U.N. Libya delegation talks in Tripoli to broker ceasefire
The United Nations mission in Libya, aims to end the violence, help displaced residents and alleviate food and gasoline shortages.
A U.N. delegation held talks in Tripoli, Friday, to try to broker a ceasefire between armed factions who have turned the Libyan capital into a battleground after the worst fighting since the fall of Muammar Gaddafi, according to Reuter’s news agency.
The delegation, led by a representative of the United Nations mission in Libya, known as UNSMIL, aims to end the violence, help displaced residents and alleviate food and gasoline shortages, UNSMIL said in a statement on its website.
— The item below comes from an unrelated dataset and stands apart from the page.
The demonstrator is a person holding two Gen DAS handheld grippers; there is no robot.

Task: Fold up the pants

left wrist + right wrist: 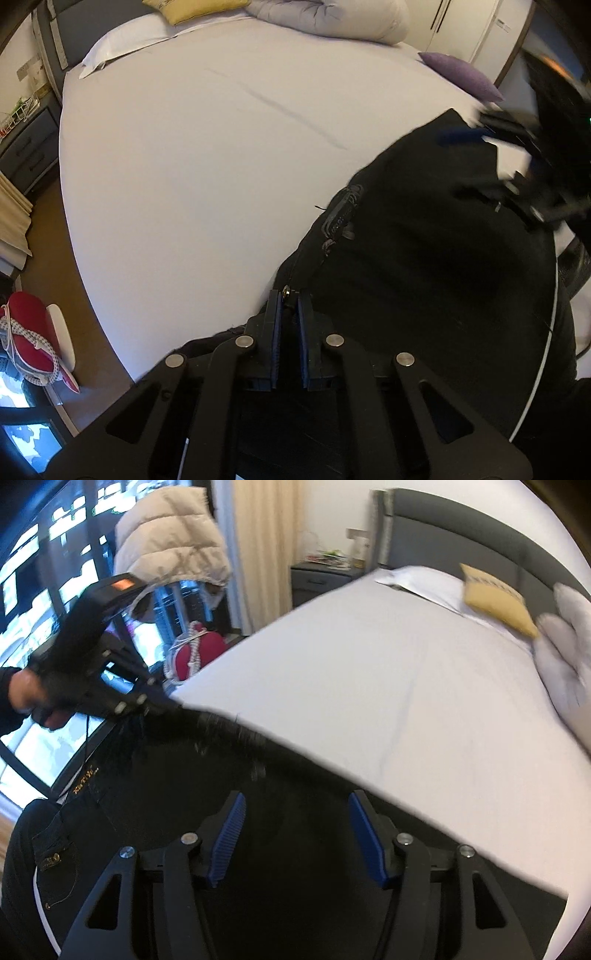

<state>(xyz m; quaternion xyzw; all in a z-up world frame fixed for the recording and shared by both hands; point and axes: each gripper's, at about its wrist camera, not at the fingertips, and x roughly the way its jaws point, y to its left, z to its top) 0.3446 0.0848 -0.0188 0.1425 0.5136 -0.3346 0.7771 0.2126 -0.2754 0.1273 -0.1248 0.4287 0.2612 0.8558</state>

On Wednesday, the newly inaugurated Libyan parliament had threatened to act against warring militias who don’t abide by its call for an immediate cease-fire, which it says will be supervised by the United Nations.
The parliament’s call came after it convened in the eastern city of Tobruk, after violence swept through the capital, Tripoli, and Libya’s second largest city of Benghazi.
Some politicians and lawmakers expressed support for international intervention to help stabilize the country. Awash with weapons and dominated by militia fighters, they say only an outside force can put an end to the fighting.
While many Libyans fear foreign intervention would only spark full-fledged civil war, advocates of the idea want to see a repeat to the NATO intervention in 2011 that broke the back of Qaddafi’s heavily armed brigades.
Meanwhile. most Western governments followed the United States and the United Nations in evacuating diplomats and shutting embassies after three weeks of clashes between factions fighting over Tripoli airport that have killed 200 people.